A behaviourally informed RL model outperforms common heuristics at predicting shopper movement in a convenience store, and produces layout changes that recover the same sales gains as those suggested by real customer paths; the method offers a low-data, practical alternative to costly trajectory collection.

Modelling Customer Trajectories with Reinforcement Learning for Practical Retail Insights

Ken Ming Lee, Paul Barde, Maxime C. Cohen, Derek Nowrouzezahrai · May 18, 2026

arxiv descriptive medium evidence 7/10 relevance Source PDF

A maximum-entropy reinforcement-learning agent-based model generates customer trajectories that more closely match observed paths than TSP and PNN heuristics and produces product-placement recommendations that replicate profit gains estimated from real trajectory data.

Understanding customer movement within retail spaces is essential for optimizing store layouts.
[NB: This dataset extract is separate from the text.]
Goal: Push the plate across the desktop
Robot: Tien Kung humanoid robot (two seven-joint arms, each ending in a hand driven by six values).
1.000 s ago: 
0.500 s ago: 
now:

Real-world trajectory data can provide highly accurate insights, but collecting it is costly and often infeasible for many retailers. Heuristics such as Travelling Salesman Problem (TSP) and Probabilistic Nearest Neighbours (PNN) are commonly used as inexpensive approximations, but actual customer trajectories deviate by an average of 28% from shortest paths, highlighting a tradeoff between accuracy and practicality. We propose an agent-based modelling framework that casts customer trajectory prediction as a maximum entropy reinforcement learning (RL) problem, balancing reward maximization with stochasticity to better reflect customers with bounded rationality. Using real-world trajectory data from a convenience store, we show that RL-generated trajectories align more closely with customer behaviour than TSP and PNN, providing more accurate estimates of impulse purchase rates and shelf traffic densities. Furthermore, only RL-based predictions yield repositioning decisions for impulse products that align with those derived from actual trajectory data, resulting in comparable estimated profit gains. Our work demonstrates that RL provides a practical, behaviourally grounded alternative that bridges the gap between oversimplified heuristics and data-intensive approaches, making accurate layout optimization more accessible. To encourage further research, the source code is available on GitHub.

Summary

Main Finding

Maximum-entropy reinforcement learning (MaxEnt RL) produces simulated in-store customer trajectories that align substantially better with real-world movement than commonly used heuristics (Travelling Salesman Problem and Probabilistic Nearest Neighbour). This improved behavioural fidelity yields more accurate shelf-traffic and impulse-purchase estimates and—critically—leads to layout change recommendations (single-product repositioning) whose profit gains match those produced by ground-truth trajectory data. RL therefore offers a practical, behaviourally grounded middle ground between expensive trajectory collection and oversimplified heuristics.

Key Points

Problem: Real customer trajectories are costly to collect; heuristics (TSP, PNN) are cheap but unrealistic (customers deviate ~28% from shortest paths).
Proposal: Model customers as conditional MaxEnt RL agents trained with PPO to balance reward-seeking and stochasticity (bounded rationality).
Performance: RL trajectories match human data better than TSP and PNN according to Jensen–Shannon divergence (JSD) and Wasserstein distance (WD).
- Example numbers (trajectory heatmaps): JSD — TSP 0.657, PNN 0.580, RL 0.415; WD — TSP 0.0140, PNN 0.0120, RL 0.00800.
Downstream impact: RL-derived trajectories produce more accurate shelf-traffic density maps and impulse-rate estimates (lower JSD/WD to ground truth than TSP/PNN), and only RL-informed product repositioning produced layout choices and estimated profits comparable to using real trajectories.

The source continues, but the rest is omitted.